What you return must match the listing exactly, with every image removed.

*** Opening INFORMATION PROVIDED ***

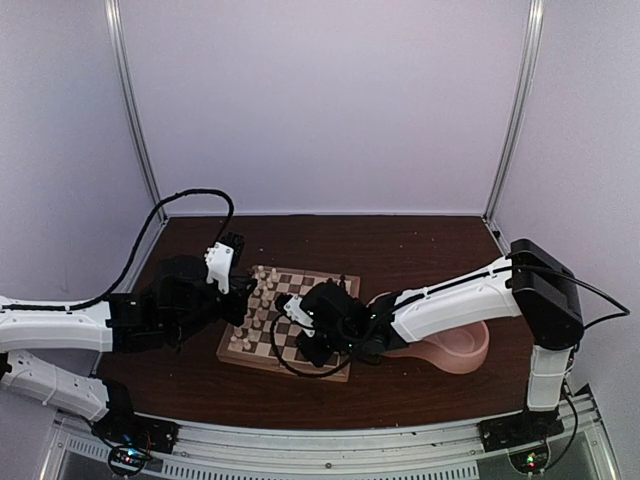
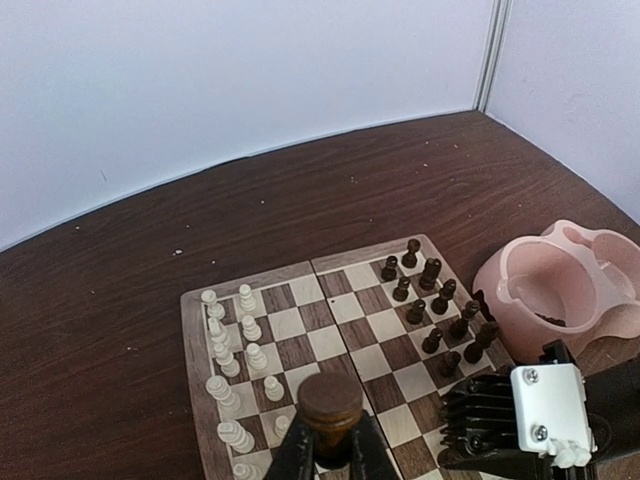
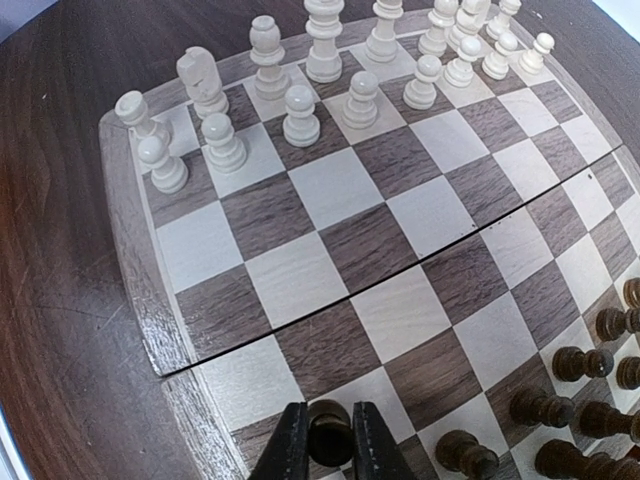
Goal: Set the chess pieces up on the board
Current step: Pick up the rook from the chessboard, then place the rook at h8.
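Two robot arms meet over the board (image 2: 300, 325), which lies on a dark wooden table (image 2: 120, 300). The left gripper (image 2: 330, 442) has its jaws closed tight on a dark brown piece (image 2: 330, 402) with a round flat top, held above the cream side of the board. The right gripper (image 3: 327, 422) has its jaws pinched together on a small dark piece (image 3: 328, 434) at the board's edge, close to the seam that splits the board in half; whether that piece stands on its square or hangs just above it cannot be told.

The left wrist camera alone takes in the whole spread: cream pieces (image 2: 225, 345) in two rows along one end of the board, dark pieces (image 2: 440, 300) in two rows along the opposite end, and a pink bowl (image 2: 560, 290) just beside the board's dark end. It also catches the black and white body of the right gripper over that end. The right wrist camera shows neither bowl nor left arm, but gives the cream rows at the board's far end in sharp detail, all upright, with open squares across the middle of the board. The overhead camera shows both arms reaching in from either side of the board, though both grips are too small there to read
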### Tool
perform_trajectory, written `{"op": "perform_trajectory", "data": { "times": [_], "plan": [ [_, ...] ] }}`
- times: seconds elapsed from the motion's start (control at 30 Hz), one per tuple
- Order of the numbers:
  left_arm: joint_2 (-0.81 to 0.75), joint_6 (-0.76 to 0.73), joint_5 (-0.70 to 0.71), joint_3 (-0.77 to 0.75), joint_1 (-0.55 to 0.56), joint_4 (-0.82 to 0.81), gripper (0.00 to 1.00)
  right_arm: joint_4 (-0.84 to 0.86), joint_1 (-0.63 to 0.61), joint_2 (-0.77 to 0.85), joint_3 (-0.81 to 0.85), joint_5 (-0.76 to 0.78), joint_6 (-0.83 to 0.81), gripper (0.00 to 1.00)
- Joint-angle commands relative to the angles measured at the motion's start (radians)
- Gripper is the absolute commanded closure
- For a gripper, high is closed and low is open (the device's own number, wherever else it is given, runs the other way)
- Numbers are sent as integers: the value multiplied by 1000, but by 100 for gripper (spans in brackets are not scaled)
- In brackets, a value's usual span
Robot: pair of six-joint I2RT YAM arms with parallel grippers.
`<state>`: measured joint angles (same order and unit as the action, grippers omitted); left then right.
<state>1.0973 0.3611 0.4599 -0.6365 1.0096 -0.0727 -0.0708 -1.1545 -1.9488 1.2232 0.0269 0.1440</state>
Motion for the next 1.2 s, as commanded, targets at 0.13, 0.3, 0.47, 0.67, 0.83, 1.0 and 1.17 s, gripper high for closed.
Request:
{"op": "perform_trajectory", "data": {
  "times": [0.13, 0.3, 0.47, 0.67, 0.83, 1.0, 1.17],
  "plan": [
    [-27, -14, 21, 8, -5, -24, 96, 34, -2, 90, -63, -18, 10, 89],
    [-29, -23, -17, 15, -4, -41, 96, 54, -3, 168, -139, -52, 20, 89],
    [-5, -24, -64, 11, -3, -58, 96, 27, -3, 225, -184, -55, 15, 89],
    [6, -36, -102, 11, -4, -75, 96, -15, -4, 293, -250, -46, -3, 89],
    [24, -49, -117, 9, -3, -87, 96, -6, -2, 306, -290, -50, -7, 89],
    [44, -52, -121, 3, -4, -86, 96, -24, -2, 269, -264, -42, -18, 89],
    [54, -55, -132, -6, -3, -79, 96, -36, -3, 238, -237, -31, -26, 89]
  ]
}}
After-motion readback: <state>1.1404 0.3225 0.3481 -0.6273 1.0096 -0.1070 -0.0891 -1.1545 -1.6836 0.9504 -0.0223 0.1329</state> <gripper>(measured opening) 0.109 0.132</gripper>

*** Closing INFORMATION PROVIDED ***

**WRITTEN ANSWER:**
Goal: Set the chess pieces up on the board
Current step: Pick up the rook from the chessboard, then place the rook at h8.
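Two robot arms meet over the board (image 2: 300, 325), which lies on a dark wooden table (image 2: 120, 300). The left gripper (image 2: 330, 442) has its jaws closed tight on a dark brown piece (image 2: 330, 402) with a round flat top, held above the cream side of the board. The right gripper (image 3: 327, 422) has its jaws pinched together on a small dark piece (image 3: 328, 434) at the board's edge, close to the seam that splits the board in half; whether that piece stands on its square or hangs just above it cannot be told.

The left wrist camera alone takes in the whole spread: cream pieces (image 2: 225, 345) in two rows along one end of the board, dark pieces (image 2: 440, 300) in two rows along the opposite end, and a pink bowl (image 2: 560, 290) just beside the board's dark end. It also catches the black and white body of the right gripper over that end. The right wrist camera shows neither bowl nor left arm, but gives the cream rows at the board's far end in sharp detail, all upright, with open squares across the middle of the board. The overhead camera shows both arms reaching in from either side of the board, though both grips are too small there to read
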### Tool
perform_trajectory, written `{"op": "perform_trajectory", "data": { "times": [_], "plan": [ [_, ...] ] }}`
- times: seconds elapsed from the motion's start (control at 30 Hz), one per tuple
- Order of the numbers:
  left_arm: joint_2 (-0.81 to 0.75), joint_6 (-0.76 to 0.73), joint_5 (-0.70 to 0.71), joint_3 (-0.77 to 0.75), joint_1 (-0.55 to 0.56), joint_4 (-0.82 to 0.81), gripper (0.00 to 1.00)
  right_arm: joint_4 (-0.84 to 0.86), joint_1 (-0.63 to 0.61), joint_2 (-0.77 to 0.85), joint_3 (-0.81 to 0.85), joint_5 (-0.76 to 0.78), joint_6 (-0.83 to 0.81), gripper (0.00 to 1.00)
- Joint-angle commands relative to the angles measured at the motion's start (radians)
- Gripper is the absolute commanded closure
- For a gripper, high is closed and low is open (the device's own number, wherever else it is given, runs the other way)
- Numbers are sent as integers: the value multiplied by 1000, but by 100 for gripper (spans in brackets are not scaled)
- In brackets, a value's usual span
Robot: pair of six-joint I2RT YAM arms with parallel grippers.
`<state>`: measured joint angles (same order and unit as the action, grippers omitted); left then right.
<state>1.0973 0.3611 0.4599 -0.6365 1.0096 -0.0727 -0.0708 -1.1545 -1.9488 1.2232 0.0269 0.1440</state>
Motion for the next 1.2 s, as commanded, targets at 0.13, 0.3, 0.47, 0.67, 0.83, 1.0 and 1.17 s, gripper high for closed.
Request:
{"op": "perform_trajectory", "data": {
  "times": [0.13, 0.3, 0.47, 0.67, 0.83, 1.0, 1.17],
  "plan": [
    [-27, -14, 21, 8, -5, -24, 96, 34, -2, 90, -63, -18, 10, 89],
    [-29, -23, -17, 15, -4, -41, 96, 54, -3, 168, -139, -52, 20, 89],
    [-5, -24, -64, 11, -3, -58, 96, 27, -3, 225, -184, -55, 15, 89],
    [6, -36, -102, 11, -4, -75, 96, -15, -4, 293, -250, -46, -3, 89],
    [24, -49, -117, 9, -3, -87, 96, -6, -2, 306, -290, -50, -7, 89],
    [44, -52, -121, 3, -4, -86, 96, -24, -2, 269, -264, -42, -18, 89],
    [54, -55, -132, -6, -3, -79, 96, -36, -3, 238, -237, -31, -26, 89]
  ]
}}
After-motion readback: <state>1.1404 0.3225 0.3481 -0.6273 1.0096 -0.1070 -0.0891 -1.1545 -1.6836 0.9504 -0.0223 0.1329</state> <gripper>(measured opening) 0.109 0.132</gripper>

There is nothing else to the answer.